Aquel tubo que salía por la cara también nos ayudaba a confinar a los ruidosos. Así se llamaban a los que destilaban rencor y discordia como el humo de un diésel de 1995. Por aquella obertura corporal el odio salía como un sonido ronco y grave. Enseguida era detectado y era obligación ciudadana acudir a la Planta de Transformación, donde sería extraído y convertido en energía pura y limpia.
Tras varios meses escondido, me sacudí la cobardía, me coloqué frente a un espejo y me quité la mascarilla. Ahí estaba mi boca. “¡Soy yo!”, pronuncié para oírme. Me afeité, apreté mis labios, los sellé con cinta aislante y me pinte ese círculo oscuro. Salí a la calle.

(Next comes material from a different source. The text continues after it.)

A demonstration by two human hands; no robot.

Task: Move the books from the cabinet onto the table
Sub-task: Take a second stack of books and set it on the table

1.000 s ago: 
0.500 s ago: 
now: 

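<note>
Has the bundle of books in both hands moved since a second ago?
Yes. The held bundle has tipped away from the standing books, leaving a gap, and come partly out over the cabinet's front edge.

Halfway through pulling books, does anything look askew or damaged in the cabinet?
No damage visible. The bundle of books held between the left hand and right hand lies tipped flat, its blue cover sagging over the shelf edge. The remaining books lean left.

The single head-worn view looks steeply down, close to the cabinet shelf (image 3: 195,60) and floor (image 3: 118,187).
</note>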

Con temor, eché a andar y a cruzarme con mis ‘copacíficos’ afásicos. Los miraba de reojo y ellos solo fijaban sus vistas al frente. Sus ojos eran vitreos como de cristal esmerilado, se habían secado de solo ver pantallas. Y como un fulgor noté cómo una chica gira su cabeza hacia mí; su mirada aún tenía algo, tristeza que me suplicaba. La seguí a la obligada distancia educativa hasta un gran edificio, imité sus pasos y me introduje con ella, hasta que se paró, giró y se despidió con esos ojos aún vivos antes de desaparecer. Seguí solo por pasillos, busqué sin saber hasta que descubrí tras una puerta. Quedé inmovilizado por algo que podía ser el infierno y el paraíso por igual. Infinitas estanterías con miles, millones de bocas clasificadas. Bocas sonrientes, llenas de dudas, rictus de horror, expresiones de sorpresa, de indignación, de ira, de protesta, mohínes de amor y felicidad. Almacenadas, esperando algo que no sabía. Entonces fruncí mis labios y dudé si seguiría siendo cobarde.